The Migration Observatory at the University of Oxford
- Type: Education
- Location: Oxford, England;
- Director: Madeleine Sumption
- Website: www.migrationobservatory.ox.ac.uk

= Migration Observatory at the University of Oxford =

UK immigration analysis project

The Migration Observatory at the University of Oxford (the Migration Observatory) is a project providing analysis of immigration and migration issues affecting the United Kingdom. It is a part of the Oxford University's Centre on Migration Policy and Society (COMPAS) and was launched in March 2011 with the broad aim of improving public discourse on migration in the UK by looking at key migration issues.
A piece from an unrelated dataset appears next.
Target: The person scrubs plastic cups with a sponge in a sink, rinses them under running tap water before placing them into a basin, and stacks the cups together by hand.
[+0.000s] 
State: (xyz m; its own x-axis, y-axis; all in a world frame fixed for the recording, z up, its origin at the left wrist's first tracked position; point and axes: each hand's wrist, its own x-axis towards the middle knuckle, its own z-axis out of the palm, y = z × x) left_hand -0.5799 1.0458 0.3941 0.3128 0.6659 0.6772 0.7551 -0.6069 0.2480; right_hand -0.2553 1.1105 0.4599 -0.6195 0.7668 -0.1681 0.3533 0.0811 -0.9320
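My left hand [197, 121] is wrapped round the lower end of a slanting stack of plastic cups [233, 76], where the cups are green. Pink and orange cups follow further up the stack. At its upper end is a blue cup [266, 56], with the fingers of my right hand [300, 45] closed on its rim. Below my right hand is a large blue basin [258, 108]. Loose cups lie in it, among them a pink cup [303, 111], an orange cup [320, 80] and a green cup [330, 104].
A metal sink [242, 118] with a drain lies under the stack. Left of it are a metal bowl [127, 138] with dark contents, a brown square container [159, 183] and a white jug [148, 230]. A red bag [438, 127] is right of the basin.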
They break this mission into two parts: one part of their mission is "to inform media, public and policy debates" while a second part is "to generate high quality research on international migration and public policy issues".

==Impact==
The Migration Observatory's outputs are used by the media in the UK and its staff are often quoted in the media on issues regarding immigration.

==Funding==
The Migration Observatory is a project of COMPAS, a multidisciplinary research centre at Oxford University. Funding for the Observatory comes from Unbound Philanthropy, the Barrow Cadbury Trust, the Paul Hamlyn Foundation, the Esmée Fairbairn Foundation and the Economic and Social Research Council.